UCPH is a critical part of the record investment the government has made in our health system over the past few years. The new hospital will help strengthen the ACT’s health system by providing dedicated rehabilitation services for both physical and mental health. It will also help alleviate the pressure on our current health system and free up more resources at other hospitals in the territory. Our hospitals will improve and expand to provide world-class health care to our growing population. We can rest easy, knowing that if we or our loved ones must go to hospital we will have access to the best care and facilities. For most of us, though, visits to the hospital are thankfully few and far between. However, we probably get struck down by a lurgy or suffer minor injuries throughout the year. I know I am not alone in being one of those people in the last few weeks.

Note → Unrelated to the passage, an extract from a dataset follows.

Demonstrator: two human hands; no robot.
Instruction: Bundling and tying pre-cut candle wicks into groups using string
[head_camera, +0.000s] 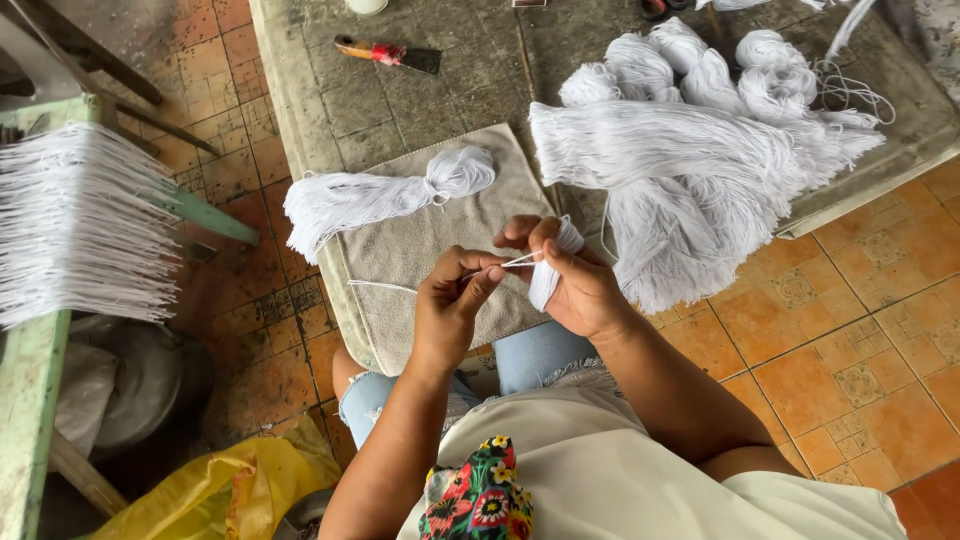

That is why the ACT government is also investing in community-based health facilities to support Canberrans to remain healthy and active. Fourteen million dollars will be spent over five years on two new nurse-led walk-in centres in Gungahlin and the Weston Creek region and on planning and scoping work for a community health centre in the inner north. These centres provide accessible health care for minor injuries or illness, taking the pressure off our GPs and hospital systems.

Belconnen already has a nurse-led walk-in centre, which I visited when I came down sick with strep throat last week. I can personally attest to how accessible, professional and helpful the nurses at the centre are. In half an hour I was seen, examined, diagnosed and provided with medication, all without an appointment. The further rollout of these centres across the city will make a significant difference to health care in the community.